Dialect-Awareness Lineage Design
Problem Statement
As of v1.3.x release, table level lineage is perfectly production-ready. Column level lineage, under the no-metadata background, is also as good as it can be. And yet we still have a lot of corner cases that are not yet supported. This is really due to the long-tail of SQL language features and fragmentation of various SQL dialects.
Here are some typical issues:
How to check whether syntax is valid or not?
dialect specific syntax:
MSSQL assignment operator
Snowflake MERGE statement
CURRENT_TIMESTAMP: keyword or function?
identifier quote character: double quote or backtick?

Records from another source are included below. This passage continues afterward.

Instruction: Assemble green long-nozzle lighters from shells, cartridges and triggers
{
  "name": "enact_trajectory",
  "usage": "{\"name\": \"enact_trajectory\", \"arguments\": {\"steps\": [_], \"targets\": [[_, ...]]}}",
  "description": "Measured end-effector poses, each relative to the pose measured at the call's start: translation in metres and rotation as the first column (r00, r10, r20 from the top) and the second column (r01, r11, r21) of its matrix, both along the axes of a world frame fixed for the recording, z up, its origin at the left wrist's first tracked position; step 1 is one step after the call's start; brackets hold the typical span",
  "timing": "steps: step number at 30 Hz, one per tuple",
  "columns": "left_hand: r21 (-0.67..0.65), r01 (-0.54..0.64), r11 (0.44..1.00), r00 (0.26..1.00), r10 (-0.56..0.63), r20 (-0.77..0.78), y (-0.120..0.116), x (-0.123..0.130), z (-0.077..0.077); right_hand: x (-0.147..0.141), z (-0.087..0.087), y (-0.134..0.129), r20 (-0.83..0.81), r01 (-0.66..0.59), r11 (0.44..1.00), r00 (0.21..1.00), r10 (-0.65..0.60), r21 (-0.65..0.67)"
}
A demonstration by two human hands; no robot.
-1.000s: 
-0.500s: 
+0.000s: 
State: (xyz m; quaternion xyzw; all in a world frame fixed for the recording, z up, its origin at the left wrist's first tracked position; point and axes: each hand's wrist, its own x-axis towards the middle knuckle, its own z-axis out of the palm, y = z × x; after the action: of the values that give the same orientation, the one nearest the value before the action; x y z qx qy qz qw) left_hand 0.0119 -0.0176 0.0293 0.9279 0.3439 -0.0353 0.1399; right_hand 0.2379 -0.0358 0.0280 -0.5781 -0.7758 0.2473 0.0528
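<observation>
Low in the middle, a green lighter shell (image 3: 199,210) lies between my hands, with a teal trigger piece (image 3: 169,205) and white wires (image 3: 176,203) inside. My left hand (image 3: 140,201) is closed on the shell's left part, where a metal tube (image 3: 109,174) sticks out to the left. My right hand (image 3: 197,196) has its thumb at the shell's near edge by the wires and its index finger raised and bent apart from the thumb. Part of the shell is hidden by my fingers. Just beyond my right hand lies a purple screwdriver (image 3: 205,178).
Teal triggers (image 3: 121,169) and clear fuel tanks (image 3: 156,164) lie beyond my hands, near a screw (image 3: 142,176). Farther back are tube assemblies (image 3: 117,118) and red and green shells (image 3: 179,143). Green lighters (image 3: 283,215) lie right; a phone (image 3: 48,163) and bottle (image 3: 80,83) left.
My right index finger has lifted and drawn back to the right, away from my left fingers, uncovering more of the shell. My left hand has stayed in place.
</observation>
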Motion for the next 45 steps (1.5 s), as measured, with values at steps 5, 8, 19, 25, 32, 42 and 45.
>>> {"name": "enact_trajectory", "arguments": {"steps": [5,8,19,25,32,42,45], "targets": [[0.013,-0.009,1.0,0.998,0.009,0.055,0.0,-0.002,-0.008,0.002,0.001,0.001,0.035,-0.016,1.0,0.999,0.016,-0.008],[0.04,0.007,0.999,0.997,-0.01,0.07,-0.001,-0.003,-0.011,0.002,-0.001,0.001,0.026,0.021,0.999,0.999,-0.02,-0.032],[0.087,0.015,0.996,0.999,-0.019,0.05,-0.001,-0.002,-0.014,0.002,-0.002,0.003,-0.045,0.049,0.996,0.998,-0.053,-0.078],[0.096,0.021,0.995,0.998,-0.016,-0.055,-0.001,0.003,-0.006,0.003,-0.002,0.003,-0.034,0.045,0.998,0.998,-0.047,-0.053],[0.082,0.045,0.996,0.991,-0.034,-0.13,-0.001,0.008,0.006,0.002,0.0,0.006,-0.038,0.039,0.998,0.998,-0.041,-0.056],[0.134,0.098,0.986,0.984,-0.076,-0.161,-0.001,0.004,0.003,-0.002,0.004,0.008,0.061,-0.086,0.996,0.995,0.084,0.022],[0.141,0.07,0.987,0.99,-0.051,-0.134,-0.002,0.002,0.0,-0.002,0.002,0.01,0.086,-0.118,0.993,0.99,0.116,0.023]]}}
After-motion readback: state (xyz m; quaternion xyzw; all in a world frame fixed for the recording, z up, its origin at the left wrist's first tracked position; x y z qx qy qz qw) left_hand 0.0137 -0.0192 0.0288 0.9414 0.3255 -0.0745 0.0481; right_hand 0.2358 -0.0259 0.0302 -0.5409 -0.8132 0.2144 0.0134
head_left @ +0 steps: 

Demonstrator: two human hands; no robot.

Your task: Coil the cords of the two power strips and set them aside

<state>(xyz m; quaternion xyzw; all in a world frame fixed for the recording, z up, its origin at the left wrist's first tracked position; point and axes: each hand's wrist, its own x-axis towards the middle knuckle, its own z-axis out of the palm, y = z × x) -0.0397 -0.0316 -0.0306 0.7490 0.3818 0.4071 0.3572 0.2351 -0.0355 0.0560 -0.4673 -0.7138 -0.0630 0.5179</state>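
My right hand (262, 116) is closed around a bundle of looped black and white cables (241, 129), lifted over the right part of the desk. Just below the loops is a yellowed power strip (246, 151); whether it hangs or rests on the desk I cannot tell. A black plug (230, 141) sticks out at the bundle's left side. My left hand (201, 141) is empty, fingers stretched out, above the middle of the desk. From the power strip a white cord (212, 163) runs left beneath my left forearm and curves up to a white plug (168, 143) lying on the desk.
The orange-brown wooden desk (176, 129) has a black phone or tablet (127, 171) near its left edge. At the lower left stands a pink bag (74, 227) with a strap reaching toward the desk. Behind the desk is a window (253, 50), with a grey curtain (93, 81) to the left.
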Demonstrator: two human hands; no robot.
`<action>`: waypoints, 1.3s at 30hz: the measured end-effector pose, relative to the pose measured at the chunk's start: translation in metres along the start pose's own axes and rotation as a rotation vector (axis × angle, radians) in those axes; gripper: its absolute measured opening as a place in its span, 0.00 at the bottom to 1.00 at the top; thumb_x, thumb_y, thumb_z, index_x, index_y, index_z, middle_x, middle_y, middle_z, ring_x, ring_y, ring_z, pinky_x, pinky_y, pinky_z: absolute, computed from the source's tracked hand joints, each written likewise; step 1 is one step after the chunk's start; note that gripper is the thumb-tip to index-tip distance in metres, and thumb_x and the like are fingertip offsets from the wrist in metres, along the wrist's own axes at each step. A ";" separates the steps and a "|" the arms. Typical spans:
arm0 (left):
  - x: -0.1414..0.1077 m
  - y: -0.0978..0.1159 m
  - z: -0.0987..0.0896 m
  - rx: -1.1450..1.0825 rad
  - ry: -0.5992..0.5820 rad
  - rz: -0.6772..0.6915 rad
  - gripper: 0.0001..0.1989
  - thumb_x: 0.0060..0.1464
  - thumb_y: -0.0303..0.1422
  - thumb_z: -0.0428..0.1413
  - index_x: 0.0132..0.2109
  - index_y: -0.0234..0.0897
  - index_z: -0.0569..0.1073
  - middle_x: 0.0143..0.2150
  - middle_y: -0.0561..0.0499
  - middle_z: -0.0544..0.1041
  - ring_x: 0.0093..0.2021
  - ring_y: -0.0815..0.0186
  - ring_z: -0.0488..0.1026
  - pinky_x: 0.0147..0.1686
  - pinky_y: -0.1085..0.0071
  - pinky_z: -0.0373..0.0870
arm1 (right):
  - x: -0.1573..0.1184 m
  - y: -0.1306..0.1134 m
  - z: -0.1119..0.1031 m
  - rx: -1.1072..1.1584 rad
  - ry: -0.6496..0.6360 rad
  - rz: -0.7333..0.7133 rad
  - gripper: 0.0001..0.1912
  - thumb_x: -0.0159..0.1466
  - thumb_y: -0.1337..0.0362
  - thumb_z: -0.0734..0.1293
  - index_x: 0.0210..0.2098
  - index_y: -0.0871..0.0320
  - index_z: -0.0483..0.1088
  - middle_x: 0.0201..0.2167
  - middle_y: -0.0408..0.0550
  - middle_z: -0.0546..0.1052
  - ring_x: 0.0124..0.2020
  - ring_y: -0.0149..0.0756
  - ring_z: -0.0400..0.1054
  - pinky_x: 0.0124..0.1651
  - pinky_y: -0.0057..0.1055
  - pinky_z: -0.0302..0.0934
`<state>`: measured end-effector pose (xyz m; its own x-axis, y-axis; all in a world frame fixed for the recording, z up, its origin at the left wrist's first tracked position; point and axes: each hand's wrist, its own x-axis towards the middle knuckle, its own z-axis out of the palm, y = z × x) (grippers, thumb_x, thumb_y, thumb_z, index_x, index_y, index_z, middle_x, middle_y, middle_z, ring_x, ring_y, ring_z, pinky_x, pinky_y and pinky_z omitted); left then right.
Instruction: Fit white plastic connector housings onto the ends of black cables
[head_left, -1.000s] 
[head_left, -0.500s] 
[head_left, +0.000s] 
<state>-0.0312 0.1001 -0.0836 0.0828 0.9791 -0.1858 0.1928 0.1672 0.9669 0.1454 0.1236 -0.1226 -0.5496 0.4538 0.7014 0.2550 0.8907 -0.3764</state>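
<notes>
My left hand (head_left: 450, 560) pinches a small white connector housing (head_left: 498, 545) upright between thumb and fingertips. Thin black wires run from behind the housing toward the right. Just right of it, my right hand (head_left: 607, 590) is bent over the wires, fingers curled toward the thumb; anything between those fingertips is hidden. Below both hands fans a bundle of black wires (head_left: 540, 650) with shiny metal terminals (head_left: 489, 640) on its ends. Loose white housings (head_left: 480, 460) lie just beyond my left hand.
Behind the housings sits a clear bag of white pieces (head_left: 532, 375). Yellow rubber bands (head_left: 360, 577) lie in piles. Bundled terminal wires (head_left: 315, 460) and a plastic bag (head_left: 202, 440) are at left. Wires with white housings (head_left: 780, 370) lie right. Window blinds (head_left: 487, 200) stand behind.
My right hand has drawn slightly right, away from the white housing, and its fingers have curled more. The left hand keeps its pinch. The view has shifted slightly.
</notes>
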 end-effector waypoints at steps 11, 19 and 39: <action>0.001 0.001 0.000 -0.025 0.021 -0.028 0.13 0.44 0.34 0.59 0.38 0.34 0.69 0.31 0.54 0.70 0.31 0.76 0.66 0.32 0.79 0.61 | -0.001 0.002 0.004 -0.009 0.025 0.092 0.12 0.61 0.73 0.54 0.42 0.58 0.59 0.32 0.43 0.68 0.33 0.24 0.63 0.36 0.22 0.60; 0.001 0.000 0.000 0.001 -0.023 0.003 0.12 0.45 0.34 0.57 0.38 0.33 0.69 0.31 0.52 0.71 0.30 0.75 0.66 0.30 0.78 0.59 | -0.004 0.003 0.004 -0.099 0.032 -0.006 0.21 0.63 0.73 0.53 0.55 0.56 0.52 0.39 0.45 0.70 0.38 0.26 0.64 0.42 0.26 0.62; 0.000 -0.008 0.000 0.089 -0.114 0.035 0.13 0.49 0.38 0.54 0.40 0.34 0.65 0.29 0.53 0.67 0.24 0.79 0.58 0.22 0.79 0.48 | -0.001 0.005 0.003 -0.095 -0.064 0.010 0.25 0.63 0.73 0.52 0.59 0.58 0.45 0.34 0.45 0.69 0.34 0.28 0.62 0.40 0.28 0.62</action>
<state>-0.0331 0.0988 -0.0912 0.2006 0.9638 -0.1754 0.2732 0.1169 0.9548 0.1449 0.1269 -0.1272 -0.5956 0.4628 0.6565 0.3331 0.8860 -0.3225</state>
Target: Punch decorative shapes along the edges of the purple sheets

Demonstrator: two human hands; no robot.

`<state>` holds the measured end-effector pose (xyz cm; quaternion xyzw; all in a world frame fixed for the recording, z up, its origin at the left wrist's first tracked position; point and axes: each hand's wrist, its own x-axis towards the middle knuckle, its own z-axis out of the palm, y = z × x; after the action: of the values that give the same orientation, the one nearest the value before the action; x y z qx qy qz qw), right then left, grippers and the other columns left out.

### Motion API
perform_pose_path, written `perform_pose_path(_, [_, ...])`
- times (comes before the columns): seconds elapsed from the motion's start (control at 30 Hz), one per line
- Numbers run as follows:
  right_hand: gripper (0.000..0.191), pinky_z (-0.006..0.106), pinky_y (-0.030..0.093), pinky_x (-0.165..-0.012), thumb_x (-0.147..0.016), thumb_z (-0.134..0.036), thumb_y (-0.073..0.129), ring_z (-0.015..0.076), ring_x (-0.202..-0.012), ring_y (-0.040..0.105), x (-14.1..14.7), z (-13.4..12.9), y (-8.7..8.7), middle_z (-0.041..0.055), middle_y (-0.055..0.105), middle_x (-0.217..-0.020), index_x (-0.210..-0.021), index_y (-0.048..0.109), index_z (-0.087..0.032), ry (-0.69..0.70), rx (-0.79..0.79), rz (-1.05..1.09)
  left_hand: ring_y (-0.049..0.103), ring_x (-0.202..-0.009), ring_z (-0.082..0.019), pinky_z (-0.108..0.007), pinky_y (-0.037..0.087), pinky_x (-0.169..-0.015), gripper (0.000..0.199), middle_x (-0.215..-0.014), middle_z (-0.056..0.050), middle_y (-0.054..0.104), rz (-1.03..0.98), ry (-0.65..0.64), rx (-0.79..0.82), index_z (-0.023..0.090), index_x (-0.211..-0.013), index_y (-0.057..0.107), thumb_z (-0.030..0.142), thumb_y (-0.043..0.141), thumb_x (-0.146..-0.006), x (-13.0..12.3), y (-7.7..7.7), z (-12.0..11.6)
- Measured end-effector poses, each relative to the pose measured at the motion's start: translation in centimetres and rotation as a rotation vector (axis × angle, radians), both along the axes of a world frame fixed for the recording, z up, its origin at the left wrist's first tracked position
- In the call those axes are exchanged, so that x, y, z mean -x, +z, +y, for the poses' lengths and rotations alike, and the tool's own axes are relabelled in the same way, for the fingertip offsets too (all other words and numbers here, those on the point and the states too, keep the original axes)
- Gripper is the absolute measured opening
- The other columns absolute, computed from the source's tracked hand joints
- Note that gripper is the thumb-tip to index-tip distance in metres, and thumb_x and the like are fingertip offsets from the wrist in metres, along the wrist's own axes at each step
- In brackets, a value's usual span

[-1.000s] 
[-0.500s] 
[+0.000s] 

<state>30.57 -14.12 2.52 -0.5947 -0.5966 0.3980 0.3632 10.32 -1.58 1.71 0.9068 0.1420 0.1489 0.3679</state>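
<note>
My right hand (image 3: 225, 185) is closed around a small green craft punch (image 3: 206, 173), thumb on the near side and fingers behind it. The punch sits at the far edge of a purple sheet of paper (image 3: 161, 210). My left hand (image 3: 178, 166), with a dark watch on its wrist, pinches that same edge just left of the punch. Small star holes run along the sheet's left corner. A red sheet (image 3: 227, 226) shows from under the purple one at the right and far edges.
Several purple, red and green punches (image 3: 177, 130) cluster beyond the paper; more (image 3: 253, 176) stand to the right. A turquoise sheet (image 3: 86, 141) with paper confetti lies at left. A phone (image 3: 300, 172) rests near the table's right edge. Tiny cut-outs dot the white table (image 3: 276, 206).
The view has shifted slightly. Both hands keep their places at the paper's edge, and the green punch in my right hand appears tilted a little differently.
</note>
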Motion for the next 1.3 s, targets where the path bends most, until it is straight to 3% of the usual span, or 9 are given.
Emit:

dialect specific keywords:
reversed keyword vs non-reversed keyword list
non-reserved keyword as table name
non-reserved keyword as column name
dialect specific function:
Presto UNNEST
Snowflake GENERATOR
Over the years, we already have several monkey patches and utils on sqlparse to tweak the AST generated, either because of incorrect parsing result (e.g. parenthesized query followed by INSERT INTO table parsed as function) or not yet supported token grouping (e.g. window function for example). Due to the non-validating nature of sqlparse, that’s the bitter pill to swallow when we enjoyed tons of convenience.
Wishful Thinking
To move forward, we’d want more from the parser so that:
We know better what syntax, or dialect specific feature we support.
We can easily revise parsing rules to generate the AST we want when we decide to support some new features.
User can specify the dialect when they use sqllineage, so they know what to expect. And we explicitly let them know when we don’t know how to parse the SQL (InvalidSyntaxException) or how to analyze the lineage (UnsupportedStatementException).
Sample call from command line:
sqllineage -f test.sql --dialect=ansi
Sample call from Python API:
from sqllineage.runner import LineageRunner
sql = "select * from dual"
result = LineageRunner(sql, dialect="ansi")
Likewise in frontend UI, user have a dropdown select to choose the dialect they want.
Implementation Plan
OpenMetadata community contributed an implementation using the parser underneath sqlfluff. With #326 merged into master, we have a new dialect option. When passed with real dialect, like mysql, oracle, hive, sparksql, bigquery, snowflake, etc, we’ll leverage sqlfluff to analyze the query. A pseudo dialect non-validating is introduced to remain backward compatibility, falling back to use sqlparse as parser.
We’re running dual test using both parser and make sure the lineage result is exactly the same for every test case (except for a few edge cases).
From code structure perspective, we refactored the whole code base to introduce a parser interface:
LineageAnalyzer now accepts single statement SQL string, split by LineageRunner, and returns StatementLineageHolder as before
Each parser implementations sit in folder sqllineage.core.parser. They’re extending the LineageAnalyzer, common Models, and leverage Holders at different layers.
Note
Dialect-awareness lineage is now released with v1.4.0